If one doubts that animals have deep feelings consider what they endure as they become unnecessary clothing. It's easy to say that animals used for fur coats and fur trim (and leather) don't like how they're treated. As sentient mammals they have deep and enduring feelings just like our favorite companion animals, dogs and cats. And we would never subject our companions to the reprehensible treatment to which fur-farmed animals are subjected. But in some countries dogs and cats do wind up as clothing.
We don’t need to wear animals to be warm or to feel comfortable. Fur farms and the people who trap and use animals for clothing are purveyors of the most unspeakable horrors. In the process of becoming a coat the bones of a fox, chinchilla, or mink go snap, crackle, and pop as they are tortured unrelentingly and unnecessarily. The number of animal skins needed to make a 40-inch fur coat may surprise you — 60 mink, 50 muskrats, 42 red foxes, 40 raccoons, 20 badgers, 18 lynx, 16 coyotes, and 15 beavers. According to animal activist Camilla Fox (Founder of Project Coyote), globally, more than 50 million animals a year continue to be killed for their fur. Although the number of wild animals trapped in the United States has decreased from nearly 14 million in 1987 to fewer than 4 million in 2005, increasing overseas fur markets and the growing popularity of fur trim could reverse this trend. (It's interesting to note that many former fur trappers, unable to profit from their trade, have switched to “nuisance” or “damage control” trapping, a fast-growing, highly unregulated industry capitalizing on increased urban/suburban conflicts with wildlife and employing the same body-gripping traps used in fur trapping.)
Fox has also disclosed that there are extensive negative effects of trapping that significantly compromise the well-being and behavior of many different species who are used for fur. Clearly, ethical concerns abound. Many animals used for fur also suffer out of our view beneath the surface of lakes and rivers. Consider what Fox wrote in my Encyclopedia of Animal Behavior about trapping aquatic animals: “Leghold and submarine traps act by restraining the animals underwater until they drown. Most semi-aquatic animals, including mink, muskrat, and beaver, are adapted to diving by means of special oxygen conservation mechanisms."

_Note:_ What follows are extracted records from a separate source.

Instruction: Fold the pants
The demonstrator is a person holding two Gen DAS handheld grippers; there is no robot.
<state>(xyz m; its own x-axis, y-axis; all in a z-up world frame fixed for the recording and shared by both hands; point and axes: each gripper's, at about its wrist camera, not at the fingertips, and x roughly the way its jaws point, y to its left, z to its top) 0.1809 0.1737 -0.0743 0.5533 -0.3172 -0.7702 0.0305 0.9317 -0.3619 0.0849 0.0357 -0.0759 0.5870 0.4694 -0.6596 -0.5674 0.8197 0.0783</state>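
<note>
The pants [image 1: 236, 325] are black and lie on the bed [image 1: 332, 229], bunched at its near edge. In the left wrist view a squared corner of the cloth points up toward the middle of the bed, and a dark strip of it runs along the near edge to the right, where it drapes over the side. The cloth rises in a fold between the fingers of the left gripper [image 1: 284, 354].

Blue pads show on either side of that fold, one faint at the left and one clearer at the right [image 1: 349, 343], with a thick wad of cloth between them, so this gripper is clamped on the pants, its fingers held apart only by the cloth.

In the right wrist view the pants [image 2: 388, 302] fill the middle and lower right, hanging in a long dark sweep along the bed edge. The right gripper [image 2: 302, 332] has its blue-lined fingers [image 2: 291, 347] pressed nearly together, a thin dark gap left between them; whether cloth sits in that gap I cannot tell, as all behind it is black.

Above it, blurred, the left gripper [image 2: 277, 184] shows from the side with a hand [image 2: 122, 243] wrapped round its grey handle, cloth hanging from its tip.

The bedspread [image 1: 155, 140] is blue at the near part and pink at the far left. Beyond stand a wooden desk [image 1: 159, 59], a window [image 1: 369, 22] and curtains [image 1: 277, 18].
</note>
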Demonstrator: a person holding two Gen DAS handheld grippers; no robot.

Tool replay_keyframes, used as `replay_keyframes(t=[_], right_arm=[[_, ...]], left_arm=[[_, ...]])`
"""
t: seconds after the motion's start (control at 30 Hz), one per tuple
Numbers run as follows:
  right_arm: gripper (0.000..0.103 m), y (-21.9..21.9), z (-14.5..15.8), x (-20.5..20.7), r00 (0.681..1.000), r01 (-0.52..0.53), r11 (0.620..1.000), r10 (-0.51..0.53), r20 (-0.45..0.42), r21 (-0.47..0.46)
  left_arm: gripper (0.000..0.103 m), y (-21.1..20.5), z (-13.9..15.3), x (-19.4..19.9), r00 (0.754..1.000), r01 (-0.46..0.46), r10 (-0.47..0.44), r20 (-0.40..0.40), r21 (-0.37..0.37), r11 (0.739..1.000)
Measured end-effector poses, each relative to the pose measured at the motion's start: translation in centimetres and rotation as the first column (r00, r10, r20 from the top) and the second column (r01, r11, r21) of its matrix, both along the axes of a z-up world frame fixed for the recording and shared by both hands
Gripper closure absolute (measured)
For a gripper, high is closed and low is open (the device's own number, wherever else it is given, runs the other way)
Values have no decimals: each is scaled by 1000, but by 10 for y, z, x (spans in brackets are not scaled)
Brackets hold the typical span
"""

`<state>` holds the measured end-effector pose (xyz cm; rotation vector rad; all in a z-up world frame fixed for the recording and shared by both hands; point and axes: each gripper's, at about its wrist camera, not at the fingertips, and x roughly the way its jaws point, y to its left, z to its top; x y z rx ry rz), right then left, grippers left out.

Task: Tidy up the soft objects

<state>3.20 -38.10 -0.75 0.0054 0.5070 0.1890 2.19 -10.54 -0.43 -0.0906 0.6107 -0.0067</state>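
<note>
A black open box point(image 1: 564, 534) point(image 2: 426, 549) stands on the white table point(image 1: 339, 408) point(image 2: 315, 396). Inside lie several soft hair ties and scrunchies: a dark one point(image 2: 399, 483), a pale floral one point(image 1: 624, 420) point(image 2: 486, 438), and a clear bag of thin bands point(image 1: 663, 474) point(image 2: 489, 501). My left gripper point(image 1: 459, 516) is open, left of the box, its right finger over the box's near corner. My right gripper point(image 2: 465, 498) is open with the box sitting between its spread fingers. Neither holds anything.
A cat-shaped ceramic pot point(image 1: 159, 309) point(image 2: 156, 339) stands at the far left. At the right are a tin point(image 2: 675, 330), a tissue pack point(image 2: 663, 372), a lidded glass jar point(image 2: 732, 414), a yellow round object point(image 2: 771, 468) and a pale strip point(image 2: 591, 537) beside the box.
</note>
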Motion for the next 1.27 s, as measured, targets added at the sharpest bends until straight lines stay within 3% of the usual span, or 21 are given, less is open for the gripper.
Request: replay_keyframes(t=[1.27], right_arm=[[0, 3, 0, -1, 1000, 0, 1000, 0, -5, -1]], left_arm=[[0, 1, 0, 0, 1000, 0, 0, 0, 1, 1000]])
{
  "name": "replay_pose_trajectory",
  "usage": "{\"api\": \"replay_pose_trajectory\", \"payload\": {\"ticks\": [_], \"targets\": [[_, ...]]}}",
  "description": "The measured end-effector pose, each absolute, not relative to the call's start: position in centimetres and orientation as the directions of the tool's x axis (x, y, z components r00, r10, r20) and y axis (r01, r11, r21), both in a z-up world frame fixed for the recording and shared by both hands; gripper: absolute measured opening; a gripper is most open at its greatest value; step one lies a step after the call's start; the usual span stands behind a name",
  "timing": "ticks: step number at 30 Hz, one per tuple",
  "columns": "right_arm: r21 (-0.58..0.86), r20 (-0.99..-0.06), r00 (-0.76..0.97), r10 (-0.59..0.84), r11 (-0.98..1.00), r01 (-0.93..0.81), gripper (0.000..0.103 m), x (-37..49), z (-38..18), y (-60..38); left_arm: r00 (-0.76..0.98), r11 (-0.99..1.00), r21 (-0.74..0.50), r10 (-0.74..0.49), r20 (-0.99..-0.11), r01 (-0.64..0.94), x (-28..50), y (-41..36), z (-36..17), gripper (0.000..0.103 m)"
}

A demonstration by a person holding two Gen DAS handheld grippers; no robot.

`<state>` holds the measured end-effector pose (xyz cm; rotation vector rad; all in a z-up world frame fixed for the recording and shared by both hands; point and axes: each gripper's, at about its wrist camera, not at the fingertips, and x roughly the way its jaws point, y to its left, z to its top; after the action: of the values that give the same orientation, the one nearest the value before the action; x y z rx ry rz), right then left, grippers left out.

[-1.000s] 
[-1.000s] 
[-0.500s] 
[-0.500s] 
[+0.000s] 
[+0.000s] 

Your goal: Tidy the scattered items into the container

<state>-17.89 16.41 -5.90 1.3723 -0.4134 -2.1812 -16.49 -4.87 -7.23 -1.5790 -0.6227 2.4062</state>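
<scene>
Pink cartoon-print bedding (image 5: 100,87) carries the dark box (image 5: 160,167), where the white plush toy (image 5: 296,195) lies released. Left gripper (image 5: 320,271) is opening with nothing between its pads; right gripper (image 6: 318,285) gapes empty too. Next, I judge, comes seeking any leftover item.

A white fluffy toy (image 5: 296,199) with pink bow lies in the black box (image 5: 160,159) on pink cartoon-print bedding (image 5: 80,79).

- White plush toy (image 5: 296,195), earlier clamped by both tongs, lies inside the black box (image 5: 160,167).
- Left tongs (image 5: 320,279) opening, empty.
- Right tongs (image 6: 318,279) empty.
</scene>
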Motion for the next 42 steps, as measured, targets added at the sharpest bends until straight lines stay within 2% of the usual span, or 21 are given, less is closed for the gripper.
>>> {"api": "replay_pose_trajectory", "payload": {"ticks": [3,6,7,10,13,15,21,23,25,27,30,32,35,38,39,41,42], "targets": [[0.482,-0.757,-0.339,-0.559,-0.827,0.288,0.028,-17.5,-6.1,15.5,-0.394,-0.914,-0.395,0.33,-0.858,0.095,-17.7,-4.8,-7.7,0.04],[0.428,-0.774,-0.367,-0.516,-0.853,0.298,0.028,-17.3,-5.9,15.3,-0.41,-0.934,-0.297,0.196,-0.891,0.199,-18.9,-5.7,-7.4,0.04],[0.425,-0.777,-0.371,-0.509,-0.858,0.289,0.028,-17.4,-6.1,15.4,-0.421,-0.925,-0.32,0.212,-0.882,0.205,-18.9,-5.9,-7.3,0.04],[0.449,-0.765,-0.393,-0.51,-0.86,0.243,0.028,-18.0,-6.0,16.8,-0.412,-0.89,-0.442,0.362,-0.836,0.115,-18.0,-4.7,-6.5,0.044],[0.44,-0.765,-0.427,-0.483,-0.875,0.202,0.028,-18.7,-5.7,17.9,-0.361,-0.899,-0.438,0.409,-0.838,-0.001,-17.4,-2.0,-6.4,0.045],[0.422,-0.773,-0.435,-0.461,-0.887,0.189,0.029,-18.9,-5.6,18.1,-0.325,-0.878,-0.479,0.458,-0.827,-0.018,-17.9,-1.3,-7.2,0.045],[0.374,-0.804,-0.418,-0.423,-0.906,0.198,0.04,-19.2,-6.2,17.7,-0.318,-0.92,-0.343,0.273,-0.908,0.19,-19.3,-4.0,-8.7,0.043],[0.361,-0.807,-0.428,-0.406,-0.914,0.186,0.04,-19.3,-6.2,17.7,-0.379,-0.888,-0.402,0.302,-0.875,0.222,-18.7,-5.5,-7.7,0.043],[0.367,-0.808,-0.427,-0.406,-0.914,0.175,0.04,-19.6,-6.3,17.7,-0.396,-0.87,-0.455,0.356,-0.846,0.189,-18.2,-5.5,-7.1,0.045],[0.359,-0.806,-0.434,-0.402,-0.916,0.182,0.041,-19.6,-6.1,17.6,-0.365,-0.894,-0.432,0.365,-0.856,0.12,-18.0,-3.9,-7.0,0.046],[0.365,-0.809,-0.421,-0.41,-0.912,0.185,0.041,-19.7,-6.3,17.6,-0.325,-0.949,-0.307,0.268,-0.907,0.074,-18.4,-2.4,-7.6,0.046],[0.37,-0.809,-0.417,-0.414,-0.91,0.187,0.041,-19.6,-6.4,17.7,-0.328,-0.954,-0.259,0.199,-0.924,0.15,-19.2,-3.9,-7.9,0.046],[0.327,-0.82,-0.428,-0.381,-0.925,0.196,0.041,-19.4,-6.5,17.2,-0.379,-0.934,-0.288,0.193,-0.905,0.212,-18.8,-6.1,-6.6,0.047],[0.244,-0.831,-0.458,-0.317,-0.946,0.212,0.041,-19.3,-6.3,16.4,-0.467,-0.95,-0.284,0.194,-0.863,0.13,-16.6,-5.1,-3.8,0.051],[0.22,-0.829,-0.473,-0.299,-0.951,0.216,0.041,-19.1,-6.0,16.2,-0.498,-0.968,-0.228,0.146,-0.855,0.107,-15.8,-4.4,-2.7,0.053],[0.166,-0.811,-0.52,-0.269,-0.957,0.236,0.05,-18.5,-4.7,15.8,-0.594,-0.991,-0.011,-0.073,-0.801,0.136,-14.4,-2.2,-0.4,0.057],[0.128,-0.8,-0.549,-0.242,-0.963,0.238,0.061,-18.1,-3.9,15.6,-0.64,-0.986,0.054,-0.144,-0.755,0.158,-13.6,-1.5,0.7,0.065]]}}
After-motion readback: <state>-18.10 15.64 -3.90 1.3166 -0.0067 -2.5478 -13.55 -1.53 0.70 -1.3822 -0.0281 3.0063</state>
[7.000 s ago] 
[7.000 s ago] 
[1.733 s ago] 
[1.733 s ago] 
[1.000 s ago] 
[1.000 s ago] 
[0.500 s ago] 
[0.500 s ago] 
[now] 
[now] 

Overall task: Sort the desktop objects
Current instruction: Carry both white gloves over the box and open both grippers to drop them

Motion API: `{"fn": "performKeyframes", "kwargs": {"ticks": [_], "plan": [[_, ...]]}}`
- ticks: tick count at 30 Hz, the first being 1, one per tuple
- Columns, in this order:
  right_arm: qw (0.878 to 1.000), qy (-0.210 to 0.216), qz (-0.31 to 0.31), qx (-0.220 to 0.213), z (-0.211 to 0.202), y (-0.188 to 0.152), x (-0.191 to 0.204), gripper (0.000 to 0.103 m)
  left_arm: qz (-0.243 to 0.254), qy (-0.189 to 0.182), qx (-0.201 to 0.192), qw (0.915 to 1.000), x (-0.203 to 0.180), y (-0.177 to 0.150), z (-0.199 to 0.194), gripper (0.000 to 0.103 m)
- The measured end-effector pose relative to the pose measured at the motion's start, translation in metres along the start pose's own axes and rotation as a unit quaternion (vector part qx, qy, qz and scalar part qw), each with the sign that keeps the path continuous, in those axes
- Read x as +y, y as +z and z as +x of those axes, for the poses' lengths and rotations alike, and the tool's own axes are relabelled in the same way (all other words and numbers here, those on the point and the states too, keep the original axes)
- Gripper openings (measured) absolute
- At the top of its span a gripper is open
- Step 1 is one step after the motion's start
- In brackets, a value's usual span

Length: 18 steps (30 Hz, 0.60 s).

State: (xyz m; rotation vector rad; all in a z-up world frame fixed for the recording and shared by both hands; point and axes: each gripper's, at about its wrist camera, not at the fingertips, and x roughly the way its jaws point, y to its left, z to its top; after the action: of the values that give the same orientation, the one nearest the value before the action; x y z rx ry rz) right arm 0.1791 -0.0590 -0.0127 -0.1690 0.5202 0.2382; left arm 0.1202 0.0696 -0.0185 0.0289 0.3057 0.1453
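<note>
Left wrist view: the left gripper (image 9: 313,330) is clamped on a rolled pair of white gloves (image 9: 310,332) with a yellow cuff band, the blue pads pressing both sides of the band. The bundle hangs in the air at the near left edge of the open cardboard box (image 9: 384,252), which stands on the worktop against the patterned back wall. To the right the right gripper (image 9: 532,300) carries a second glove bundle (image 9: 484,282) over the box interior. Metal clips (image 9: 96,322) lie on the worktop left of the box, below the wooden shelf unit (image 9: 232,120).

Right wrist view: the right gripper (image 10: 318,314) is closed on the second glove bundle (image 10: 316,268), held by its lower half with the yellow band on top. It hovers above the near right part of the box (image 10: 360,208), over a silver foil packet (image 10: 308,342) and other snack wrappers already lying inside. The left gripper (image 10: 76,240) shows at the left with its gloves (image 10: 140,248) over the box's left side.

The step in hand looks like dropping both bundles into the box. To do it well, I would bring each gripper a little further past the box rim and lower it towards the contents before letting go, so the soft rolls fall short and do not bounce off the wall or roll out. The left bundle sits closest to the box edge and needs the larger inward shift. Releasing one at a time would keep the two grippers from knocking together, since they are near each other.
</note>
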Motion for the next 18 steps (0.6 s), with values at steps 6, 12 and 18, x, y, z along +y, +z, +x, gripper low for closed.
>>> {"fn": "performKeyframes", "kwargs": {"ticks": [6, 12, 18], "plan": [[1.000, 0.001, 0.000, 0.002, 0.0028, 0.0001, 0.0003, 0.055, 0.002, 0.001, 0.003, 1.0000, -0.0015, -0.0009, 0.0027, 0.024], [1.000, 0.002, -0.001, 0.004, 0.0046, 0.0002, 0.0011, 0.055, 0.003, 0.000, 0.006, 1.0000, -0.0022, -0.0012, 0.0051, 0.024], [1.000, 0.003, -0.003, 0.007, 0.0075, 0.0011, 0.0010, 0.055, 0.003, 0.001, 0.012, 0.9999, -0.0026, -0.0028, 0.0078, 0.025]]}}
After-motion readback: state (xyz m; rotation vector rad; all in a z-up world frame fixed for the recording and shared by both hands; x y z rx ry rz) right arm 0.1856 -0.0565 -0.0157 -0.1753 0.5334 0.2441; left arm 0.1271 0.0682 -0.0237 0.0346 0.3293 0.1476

The experience of drowning in a trap is extremely terrifying. Imagine what a dog or cat might feel. Biologists Frederick Gilbert and Norman Gofton discovered that animals display intense and violent struggling and were found to take up to four minutes for mink to die, nine minutes for muskrats to die, and ten to thirteen minutes for beavers to die. Mink have been shown to struggle frantically prior to loss of consciousness, an indication of extreme trauma. Most animals caught in aquatic traps struggle for more than three minutes before losing consciousness.
The suffering of these sentient beings goes unnoticed because the water in which they live shrouds it. What is simply unacceptable is that there isn’t any legislation that is concerned with this hidden problem. Because most animals trapped in aquatic sets struggle for more than three minutes before losing consciousness, wildlife biologists have argued that they did not meet basic trap standards and therefore can’t be considered humane. Fox concluded, “For an activity that affects millions of wild animals each year, it is astounding that so little is known about the full impact of trapping on individual animals, wildlife populations and ecosystem health.”
Some claim that fur is green. Fur surely isn’t green despite the claims of the Fur Council of Canada. They claim, “buying a fur coat is the ecologically correct thing to do because fox stoles and mink coats are natural, renewable and sustainable. By contrast, synthetic furs are no more than by-products of the petro-chemical industry. Making a single faux fur coat can chew up 19 litres of petroleum, a non-renewable resource, says the council. Ergo, buying a fur coat is good for the planet.” Of course they don’t consider the horrible lives of the animals they torture.
We can all make more compassionate choices - to expand our compassion footprint - in who we wear - not what we wear - for animals used for fur are sentient beings not unfeeling objects. Among the easiest things we can do is to stop buying clothing that is made from animals. Doing more for animals is actually pretty simple. For example, an eight year-old boy humbly reminded me that when we buy something we’re essentially saying “It’s okay for the store to carry it” and “It’s okay for the manufacturer to make whatever it is we buy.” Everything we purchase is a vote to make more of it. Let’s stop the use of animals for clothing but refusing to buy and to wear the skins of abused sentient beings. Thanks to the clothing manufacturers and stores who have stopped offering fur products. And I'm sure the animals who are saved from unnecessary suffering and death would thank us for making more compassionate and ethical choices if they could.